▶ _Assignment_
Over all lines in the data below, count those holding "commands" and give only the result.
[Start of section]
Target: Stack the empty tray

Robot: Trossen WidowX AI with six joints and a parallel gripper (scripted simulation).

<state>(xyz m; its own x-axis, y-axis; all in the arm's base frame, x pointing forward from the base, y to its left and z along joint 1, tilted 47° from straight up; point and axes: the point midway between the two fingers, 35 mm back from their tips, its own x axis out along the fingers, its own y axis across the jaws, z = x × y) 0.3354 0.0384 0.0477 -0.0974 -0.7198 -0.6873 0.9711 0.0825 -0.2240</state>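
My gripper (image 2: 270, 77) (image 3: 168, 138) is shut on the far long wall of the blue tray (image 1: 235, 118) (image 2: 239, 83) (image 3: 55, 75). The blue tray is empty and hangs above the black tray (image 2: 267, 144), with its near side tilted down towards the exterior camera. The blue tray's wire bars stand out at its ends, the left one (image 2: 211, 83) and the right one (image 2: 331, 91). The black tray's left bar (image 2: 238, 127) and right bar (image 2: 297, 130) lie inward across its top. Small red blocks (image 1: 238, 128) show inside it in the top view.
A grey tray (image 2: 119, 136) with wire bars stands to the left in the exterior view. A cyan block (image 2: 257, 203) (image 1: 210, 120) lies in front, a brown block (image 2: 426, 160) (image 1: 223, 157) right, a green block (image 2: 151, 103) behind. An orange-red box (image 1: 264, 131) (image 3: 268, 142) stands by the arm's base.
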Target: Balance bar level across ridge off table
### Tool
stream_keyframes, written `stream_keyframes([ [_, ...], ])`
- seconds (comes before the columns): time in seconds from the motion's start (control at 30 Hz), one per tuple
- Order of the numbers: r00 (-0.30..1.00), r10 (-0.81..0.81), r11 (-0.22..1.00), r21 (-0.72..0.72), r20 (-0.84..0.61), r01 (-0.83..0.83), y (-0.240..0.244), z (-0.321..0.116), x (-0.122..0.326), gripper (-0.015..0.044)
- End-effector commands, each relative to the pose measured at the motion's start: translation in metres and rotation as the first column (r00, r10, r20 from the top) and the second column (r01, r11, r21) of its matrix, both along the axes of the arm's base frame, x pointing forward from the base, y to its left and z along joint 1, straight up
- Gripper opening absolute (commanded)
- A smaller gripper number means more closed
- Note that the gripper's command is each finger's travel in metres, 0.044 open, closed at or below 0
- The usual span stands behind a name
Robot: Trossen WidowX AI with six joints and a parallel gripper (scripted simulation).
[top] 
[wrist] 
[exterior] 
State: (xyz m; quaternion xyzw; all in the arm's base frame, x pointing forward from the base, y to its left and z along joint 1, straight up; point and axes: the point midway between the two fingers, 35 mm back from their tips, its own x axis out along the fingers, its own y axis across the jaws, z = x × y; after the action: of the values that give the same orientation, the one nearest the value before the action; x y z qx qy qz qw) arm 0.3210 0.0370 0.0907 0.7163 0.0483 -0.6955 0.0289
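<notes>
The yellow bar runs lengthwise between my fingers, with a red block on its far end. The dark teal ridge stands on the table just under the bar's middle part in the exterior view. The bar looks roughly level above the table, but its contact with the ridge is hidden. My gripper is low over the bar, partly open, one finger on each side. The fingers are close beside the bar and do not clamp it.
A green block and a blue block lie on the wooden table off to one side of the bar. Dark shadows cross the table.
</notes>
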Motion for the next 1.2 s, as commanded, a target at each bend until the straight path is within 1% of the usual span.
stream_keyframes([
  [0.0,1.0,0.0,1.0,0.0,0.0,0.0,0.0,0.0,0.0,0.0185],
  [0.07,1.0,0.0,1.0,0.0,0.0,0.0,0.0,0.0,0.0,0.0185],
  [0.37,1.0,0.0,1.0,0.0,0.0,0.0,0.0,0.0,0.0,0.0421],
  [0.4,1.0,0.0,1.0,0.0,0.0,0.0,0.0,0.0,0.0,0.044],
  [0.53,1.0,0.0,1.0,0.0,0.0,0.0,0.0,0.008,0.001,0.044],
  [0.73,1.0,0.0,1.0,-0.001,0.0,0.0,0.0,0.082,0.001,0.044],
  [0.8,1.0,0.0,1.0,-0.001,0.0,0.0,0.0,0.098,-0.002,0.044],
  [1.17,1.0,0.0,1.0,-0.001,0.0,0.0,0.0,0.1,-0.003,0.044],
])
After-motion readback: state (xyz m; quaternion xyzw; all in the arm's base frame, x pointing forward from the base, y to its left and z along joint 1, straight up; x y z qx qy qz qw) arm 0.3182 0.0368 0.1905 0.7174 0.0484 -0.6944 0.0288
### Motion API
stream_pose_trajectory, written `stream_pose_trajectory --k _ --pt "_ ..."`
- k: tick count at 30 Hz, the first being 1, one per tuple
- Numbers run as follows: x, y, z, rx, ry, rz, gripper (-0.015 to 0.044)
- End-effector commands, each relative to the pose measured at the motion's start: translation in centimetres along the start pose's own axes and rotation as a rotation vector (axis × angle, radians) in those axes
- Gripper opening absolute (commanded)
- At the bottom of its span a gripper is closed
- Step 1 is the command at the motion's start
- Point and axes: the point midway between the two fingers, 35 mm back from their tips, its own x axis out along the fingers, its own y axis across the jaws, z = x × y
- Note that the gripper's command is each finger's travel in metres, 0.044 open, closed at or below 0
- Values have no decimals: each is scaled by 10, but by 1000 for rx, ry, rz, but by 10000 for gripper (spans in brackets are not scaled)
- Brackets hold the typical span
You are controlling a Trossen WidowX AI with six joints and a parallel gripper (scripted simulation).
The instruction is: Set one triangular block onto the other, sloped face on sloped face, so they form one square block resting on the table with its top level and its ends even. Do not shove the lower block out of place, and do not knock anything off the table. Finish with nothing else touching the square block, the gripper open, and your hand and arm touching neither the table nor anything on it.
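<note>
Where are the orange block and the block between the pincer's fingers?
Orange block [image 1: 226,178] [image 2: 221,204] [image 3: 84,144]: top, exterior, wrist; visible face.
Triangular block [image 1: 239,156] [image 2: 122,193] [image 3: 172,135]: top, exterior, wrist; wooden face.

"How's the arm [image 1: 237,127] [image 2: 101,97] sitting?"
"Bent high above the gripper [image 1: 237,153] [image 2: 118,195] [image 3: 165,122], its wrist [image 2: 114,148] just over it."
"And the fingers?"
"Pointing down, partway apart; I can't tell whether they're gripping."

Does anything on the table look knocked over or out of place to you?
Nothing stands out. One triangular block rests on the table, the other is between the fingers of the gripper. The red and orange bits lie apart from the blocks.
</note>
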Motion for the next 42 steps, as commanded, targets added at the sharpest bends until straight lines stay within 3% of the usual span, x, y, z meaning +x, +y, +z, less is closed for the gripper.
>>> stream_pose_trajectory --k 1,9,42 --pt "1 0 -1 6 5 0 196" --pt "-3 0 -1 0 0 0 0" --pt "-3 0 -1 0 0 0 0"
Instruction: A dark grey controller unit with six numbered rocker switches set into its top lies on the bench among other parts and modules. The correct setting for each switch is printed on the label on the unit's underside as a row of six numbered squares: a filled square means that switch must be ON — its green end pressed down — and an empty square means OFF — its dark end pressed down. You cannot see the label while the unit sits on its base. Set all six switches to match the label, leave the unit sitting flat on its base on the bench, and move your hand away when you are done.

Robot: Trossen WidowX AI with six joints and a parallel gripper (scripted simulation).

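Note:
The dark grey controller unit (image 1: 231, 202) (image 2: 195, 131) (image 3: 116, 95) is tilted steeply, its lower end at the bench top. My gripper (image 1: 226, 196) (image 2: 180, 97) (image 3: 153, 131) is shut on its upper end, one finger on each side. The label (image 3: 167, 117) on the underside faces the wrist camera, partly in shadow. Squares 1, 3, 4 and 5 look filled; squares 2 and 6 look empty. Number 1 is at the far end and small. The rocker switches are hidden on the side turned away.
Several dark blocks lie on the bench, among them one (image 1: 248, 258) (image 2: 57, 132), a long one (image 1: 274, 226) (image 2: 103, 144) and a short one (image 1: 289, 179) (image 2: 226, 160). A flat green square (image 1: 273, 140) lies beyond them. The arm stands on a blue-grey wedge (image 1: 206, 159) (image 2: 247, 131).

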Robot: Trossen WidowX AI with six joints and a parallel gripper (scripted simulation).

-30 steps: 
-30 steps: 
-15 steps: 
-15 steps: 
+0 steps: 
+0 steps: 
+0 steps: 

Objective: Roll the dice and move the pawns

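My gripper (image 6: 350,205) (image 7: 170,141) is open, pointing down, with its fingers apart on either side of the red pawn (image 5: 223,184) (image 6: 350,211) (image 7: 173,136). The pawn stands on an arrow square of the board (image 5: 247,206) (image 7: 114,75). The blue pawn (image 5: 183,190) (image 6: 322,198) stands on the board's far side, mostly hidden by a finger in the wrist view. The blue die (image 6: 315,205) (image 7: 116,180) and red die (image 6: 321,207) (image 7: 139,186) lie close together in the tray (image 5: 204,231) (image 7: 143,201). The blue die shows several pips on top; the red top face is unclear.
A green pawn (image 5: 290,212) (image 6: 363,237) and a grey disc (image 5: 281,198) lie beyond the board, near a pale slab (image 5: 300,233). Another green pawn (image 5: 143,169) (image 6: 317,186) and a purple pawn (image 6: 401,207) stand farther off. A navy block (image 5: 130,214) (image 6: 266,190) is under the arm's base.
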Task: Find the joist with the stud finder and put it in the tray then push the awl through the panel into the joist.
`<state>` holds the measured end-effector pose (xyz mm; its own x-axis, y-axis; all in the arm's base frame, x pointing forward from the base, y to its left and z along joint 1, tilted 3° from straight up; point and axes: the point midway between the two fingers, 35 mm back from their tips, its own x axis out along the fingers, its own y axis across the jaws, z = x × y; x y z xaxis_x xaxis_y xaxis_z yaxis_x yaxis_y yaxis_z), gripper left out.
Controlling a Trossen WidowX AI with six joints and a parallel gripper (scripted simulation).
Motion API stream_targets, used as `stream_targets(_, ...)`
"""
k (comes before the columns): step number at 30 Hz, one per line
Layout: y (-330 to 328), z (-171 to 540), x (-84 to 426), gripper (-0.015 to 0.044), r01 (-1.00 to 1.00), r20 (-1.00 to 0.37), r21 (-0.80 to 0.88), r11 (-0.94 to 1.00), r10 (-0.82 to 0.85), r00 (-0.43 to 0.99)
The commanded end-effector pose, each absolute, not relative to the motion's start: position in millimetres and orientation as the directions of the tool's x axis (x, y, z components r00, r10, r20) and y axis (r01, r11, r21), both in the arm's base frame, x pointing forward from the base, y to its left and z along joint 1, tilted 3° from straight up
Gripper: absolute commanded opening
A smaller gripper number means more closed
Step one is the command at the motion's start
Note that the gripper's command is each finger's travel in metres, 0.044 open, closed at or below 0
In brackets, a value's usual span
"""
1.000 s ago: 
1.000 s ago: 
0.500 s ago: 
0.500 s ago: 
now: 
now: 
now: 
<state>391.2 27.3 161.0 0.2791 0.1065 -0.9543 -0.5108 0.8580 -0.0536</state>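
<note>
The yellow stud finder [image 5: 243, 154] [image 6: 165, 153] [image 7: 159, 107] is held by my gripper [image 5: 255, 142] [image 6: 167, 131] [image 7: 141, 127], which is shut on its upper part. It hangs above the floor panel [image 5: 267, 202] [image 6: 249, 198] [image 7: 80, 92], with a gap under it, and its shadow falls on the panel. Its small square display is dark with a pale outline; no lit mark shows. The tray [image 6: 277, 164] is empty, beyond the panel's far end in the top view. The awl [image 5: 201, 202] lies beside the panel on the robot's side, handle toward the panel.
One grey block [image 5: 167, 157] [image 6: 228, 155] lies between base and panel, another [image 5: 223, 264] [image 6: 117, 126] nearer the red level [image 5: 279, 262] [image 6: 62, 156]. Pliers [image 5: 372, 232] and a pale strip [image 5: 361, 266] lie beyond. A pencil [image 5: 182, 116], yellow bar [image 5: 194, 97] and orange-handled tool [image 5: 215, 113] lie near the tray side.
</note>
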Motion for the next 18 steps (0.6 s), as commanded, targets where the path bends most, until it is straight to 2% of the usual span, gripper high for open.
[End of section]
▶ _Response to the exercise_
2